Task to complete →
Go through the data and copy each line where the string "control" appears.

(Dataset excerpts)
####

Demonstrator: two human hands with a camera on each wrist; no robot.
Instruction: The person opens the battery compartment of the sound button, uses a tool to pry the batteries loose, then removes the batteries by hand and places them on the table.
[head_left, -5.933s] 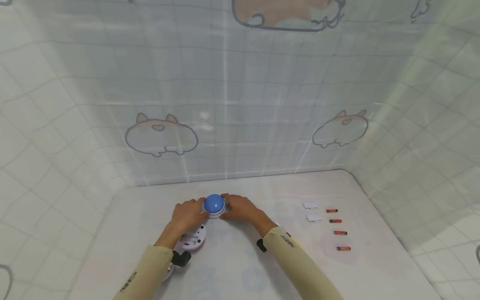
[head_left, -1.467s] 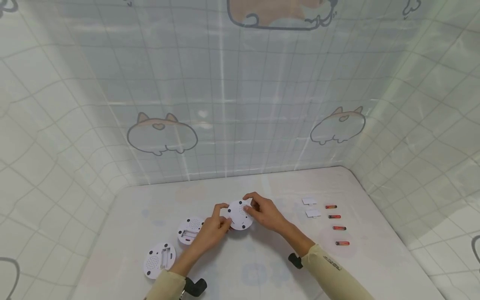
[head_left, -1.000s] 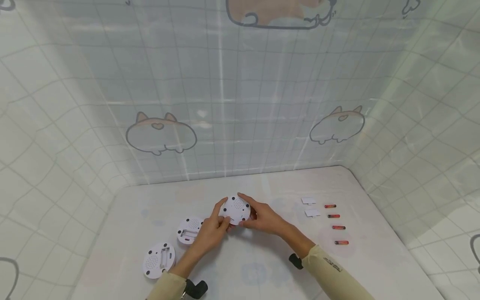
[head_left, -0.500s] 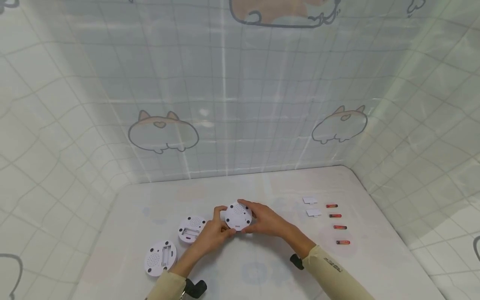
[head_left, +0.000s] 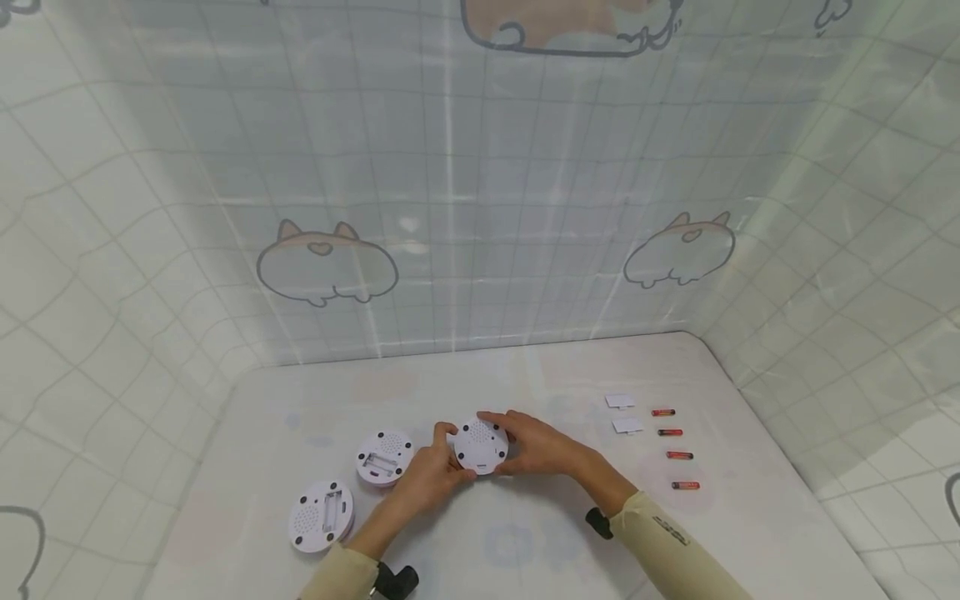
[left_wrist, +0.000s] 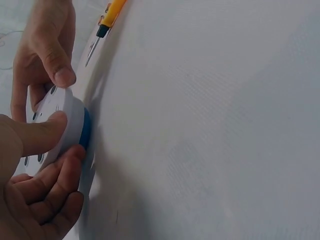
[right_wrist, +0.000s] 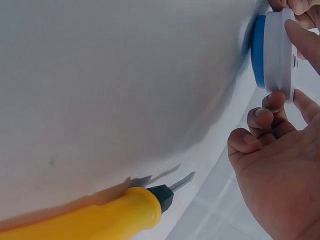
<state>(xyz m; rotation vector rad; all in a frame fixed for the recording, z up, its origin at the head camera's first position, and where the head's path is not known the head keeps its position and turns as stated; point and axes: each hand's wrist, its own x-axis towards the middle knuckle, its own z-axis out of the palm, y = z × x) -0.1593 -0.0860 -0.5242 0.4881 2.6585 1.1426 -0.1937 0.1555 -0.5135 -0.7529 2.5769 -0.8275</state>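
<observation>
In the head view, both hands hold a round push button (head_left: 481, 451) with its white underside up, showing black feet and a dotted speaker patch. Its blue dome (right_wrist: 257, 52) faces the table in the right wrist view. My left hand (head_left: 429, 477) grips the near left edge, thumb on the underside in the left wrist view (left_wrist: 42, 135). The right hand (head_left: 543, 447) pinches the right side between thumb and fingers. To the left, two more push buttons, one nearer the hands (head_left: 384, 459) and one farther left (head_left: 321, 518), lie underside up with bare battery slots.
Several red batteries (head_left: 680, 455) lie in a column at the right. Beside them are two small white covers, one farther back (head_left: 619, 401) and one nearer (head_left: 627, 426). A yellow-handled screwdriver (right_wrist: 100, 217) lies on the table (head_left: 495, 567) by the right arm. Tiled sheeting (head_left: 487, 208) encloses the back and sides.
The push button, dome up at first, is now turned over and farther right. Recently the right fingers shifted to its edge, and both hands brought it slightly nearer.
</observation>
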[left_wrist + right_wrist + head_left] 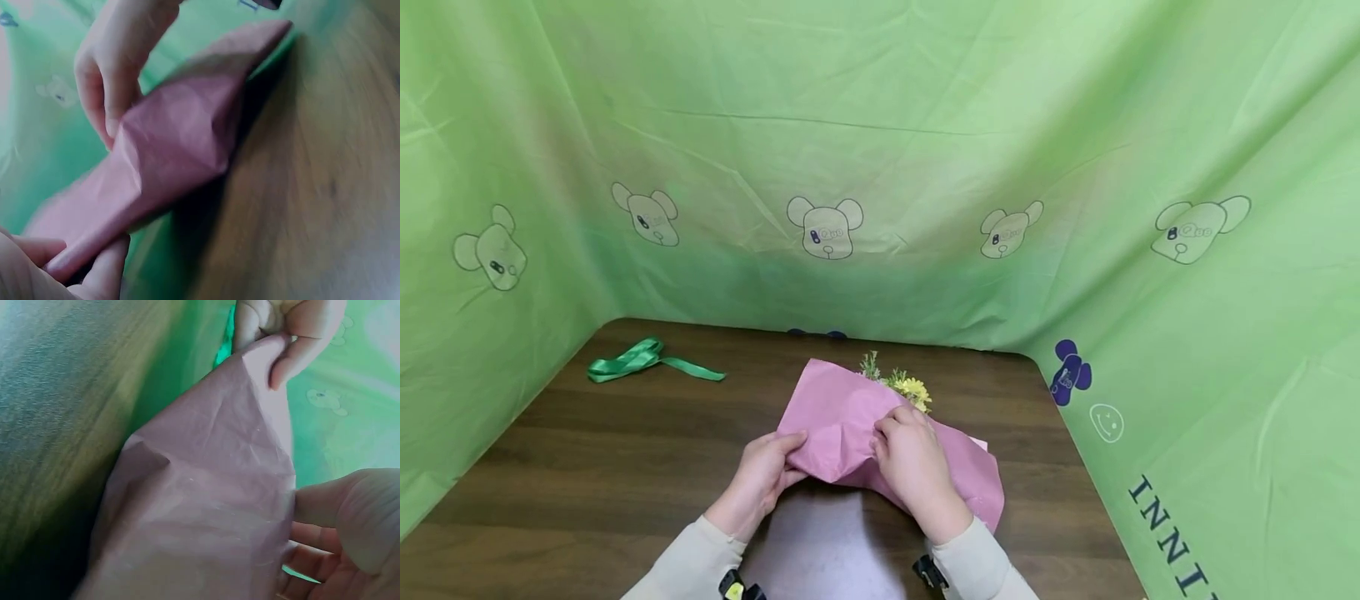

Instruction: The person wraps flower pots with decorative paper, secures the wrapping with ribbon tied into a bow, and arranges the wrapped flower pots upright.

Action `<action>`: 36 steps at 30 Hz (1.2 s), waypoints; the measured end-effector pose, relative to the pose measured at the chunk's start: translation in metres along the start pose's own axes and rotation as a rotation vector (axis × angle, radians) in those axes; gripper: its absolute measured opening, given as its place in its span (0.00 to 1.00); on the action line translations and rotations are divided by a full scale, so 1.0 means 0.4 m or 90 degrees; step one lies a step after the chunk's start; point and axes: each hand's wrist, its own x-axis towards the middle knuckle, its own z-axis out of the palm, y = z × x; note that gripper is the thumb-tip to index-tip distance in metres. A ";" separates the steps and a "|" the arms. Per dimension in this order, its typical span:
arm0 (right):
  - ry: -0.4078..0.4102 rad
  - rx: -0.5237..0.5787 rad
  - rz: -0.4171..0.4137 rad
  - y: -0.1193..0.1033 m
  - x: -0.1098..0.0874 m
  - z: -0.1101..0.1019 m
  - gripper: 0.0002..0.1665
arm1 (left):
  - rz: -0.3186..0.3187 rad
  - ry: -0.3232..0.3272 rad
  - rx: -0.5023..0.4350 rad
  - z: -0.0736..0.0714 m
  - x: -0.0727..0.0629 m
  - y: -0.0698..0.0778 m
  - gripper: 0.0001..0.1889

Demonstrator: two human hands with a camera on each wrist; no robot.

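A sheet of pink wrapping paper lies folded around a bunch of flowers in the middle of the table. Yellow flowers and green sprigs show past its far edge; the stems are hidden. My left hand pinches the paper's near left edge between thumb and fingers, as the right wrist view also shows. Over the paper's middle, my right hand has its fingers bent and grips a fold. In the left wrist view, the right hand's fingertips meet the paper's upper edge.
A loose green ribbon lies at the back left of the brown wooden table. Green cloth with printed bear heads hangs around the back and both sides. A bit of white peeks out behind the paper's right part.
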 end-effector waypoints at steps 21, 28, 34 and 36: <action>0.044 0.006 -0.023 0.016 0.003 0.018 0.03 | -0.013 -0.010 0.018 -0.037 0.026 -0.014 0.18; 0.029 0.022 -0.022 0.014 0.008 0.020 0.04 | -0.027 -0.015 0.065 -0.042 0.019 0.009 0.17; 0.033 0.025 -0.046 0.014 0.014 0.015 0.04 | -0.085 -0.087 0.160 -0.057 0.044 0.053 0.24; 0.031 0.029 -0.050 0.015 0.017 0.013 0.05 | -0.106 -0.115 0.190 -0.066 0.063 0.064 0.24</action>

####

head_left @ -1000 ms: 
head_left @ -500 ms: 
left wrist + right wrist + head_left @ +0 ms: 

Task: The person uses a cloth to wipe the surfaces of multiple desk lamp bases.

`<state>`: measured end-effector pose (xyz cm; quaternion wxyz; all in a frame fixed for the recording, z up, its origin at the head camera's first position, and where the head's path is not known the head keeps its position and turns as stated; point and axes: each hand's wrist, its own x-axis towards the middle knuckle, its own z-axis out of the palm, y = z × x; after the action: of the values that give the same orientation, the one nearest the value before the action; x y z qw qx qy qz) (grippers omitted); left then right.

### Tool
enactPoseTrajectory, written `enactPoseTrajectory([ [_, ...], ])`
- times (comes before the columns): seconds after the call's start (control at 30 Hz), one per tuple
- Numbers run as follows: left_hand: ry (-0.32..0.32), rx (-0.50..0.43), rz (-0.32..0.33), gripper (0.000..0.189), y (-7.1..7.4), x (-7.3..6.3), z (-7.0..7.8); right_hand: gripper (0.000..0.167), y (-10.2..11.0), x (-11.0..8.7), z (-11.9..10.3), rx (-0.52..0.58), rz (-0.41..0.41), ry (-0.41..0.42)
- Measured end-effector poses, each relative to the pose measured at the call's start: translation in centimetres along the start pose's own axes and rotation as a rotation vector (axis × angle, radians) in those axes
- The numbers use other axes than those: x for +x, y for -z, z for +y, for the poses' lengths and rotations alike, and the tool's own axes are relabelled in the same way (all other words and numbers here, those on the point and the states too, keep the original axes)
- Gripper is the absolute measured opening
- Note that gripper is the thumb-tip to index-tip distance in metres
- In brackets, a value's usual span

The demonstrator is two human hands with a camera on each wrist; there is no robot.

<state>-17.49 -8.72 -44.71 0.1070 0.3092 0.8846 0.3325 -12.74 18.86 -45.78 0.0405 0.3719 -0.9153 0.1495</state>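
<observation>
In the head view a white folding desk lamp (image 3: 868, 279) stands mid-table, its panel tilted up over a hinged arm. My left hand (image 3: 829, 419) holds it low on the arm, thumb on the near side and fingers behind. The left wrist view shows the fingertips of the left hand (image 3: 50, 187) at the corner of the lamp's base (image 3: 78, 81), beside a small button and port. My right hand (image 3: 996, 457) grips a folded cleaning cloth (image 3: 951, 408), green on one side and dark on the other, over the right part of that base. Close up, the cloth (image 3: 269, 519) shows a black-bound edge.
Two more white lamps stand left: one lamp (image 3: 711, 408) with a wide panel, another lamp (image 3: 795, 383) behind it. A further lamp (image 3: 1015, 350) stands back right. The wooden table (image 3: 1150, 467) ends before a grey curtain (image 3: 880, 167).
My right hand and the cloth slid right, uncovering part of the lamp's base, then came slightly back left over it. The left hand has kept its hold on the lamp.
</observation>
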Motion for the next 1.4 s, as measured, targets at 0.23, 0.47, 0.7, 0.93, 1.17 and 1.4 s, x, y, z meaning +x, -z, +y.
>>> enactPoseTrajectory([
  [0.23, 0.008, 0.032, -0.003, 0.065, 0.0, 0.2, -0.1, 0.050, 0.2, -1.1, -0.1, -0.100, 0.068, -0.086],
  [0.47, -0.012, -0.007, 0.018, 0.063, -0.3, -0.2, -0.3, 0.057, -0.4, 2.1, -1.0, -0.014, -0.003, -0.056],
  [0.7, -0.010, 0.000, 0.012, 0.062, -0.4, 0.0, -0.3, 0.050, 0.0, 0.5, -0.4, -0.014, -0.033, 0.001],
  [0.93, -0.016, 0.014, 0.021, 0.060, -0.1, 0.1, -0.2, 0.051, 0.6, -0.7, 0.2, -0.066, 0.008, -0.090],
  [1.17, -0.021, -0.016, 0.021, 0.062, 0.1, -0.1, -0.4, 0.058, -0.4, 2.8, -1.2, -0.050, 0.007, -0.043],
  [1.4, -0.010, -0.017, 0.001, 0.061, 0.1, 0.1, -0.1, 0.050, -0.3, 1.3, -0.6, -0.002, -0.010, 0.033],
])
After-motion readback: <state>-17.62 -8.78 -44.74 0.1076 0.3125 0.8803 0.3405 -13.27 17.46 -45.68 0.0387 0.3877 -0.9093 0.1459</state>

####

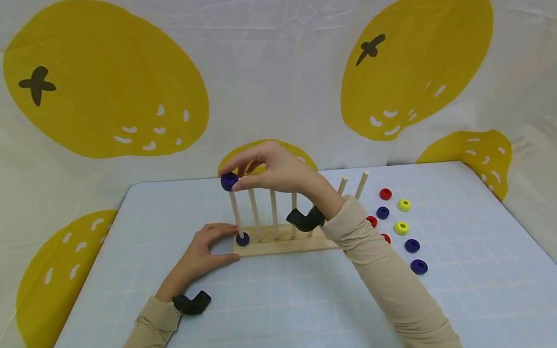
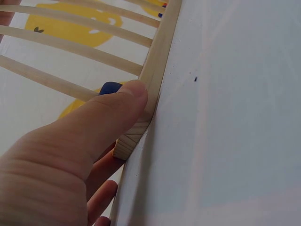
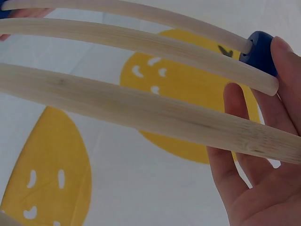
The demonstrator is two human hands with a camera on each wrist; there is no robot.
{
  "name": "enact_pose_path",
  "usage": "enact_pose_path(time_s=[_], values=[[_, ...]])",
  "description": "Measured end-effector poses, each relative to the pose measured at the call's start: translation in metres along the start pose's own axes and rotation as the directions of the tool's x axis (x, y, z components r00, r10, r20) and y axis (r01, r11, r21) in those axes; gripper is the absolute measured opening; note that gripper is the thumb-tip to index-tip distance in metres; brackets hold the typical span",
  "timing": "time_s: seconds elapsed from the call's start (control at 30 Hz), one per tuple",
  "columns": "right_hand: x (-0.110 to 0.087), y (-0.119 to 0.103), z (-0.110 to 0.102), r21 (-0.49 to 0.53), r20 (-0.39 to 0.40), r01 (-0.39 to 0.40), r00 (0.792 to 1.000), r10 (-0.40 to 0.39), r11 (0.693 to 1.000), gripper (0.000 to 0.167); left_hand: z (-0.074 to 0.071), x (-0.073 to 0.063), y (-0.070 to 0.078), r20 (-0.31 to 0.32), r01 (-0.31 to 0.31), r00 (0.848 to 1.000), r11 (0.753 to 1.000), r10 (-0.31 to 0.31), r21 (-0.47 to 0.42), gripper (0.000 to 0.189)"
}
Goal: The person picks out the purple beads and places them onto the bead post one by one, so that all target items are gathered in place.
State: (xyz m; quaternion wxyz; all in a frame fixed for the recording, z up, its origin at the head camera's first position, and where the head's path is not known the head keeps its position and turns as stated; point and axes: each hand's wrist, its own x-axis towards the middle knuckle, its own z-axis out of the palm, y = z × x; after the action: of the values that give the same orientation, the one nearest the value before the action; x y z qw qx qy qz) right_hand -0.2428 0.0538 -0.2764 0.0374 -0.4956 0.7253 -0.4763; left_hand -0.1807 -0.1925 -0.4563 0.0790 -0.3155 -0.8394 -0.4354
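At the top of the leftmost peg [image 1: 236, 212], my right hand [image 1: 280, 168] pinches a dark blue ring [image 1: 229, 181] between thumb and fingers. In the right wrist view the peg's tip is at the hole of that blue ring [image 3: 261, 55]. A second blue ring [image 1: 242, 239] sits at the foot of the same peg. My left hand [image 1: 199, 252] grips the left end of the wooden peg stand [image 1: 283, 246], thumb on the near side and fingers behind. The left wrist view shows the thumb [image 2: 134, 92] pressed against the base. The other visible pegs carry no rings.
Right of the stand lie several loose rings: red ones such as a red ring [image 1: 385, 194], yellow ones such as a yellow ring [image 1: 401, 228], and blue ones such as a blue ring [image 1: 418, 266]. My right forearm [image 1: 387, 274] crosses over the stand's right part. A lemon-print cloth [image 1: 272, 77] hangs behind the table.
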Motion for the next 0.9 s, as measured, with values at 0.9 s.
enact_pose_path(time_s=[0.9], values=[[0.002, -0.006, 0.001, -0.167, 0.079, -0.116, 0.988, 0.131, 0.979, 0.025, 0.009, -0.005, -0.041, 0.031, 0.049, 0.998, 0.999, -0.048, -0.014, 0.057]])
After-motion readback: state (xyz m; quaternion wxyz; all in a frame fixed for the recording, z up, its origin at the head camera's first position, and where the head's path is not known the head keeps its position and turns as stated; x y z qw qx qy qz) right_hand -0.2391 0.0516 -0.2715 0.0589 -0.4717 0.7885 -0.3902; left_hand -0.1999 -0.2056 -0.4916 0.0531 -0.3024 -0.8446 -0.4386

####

Reply →
- times (comes before the columns): seconds after the call's start (control at 30 Hz), one per tuple
  "timing": "time_s: seconds elapsed from the call's start (control at 30 Hz), one per tuple",

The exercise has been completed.